United States District Court, E.D. North Carolina, Western Division

April 7, 2017

UNITED STATES OF AMERICA,
v.
WILLIAM LACHLIAN ORMOND, III, Defendant.

          MEMORANDUM OPINION

          LOUISE W. FLANAGAN United States District Judge.

         This matter is before the court to memorialize and expand upon certain oral determinations regarding defendant's advisory guideline sentencing range made at time of sentencing, held April 5, 2017. In particular, the court sustained defendant's objection to his recommended base offense level of 22, calculated pursuant to United States Sentencing Guidelines Manual (“U.S.S.G.”) §2K2.1(a)(3), premised upon one prior conviction of a crime of violence, and instead imposed a base offense level of 20, pursuant to § 2K2.1(a)(4)(B), absent prior conviction of a crime of violence.

         BACKGROUND

         On June 16, 2016, defendant pleaded guilty, pursuant to a written plea agreement, to being a felon in possession of a firearm and ammunition, a violation of 18 U.S.C. §§ 922(g)(1) and 924. Prior to sentencing, the United States Probation Office (the “probation office”) prepared a Presentence Investigation Report (“PSR”), which calculated defendant's criminal history category as a level III and defendant's total offense level as 19, yielding an advisory guidelines range of 37 to 46 months.

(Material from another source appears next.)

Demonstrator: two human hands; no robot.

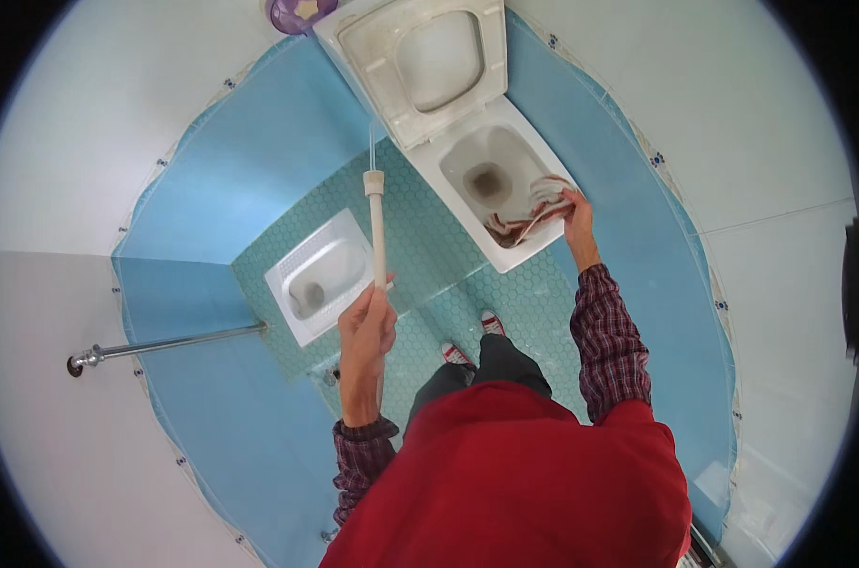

         As relevant here, the probation office calculated defendant's total offense level by beginning with base offense level 22, determined pursuant to U.S.S.G. §2K2.1(a)(3). That provision applies if the defendant previously has been convicted of either a “crime of violence” or “controlled substance offense.” The probation office determined that defendant's prior conviction under North Carolina law for “Assault With a Deadly Weapon Inflicting Serious Injury” (AWDWISI) qualified as a “crime of violence.” (PSR ¶14 and p. 16).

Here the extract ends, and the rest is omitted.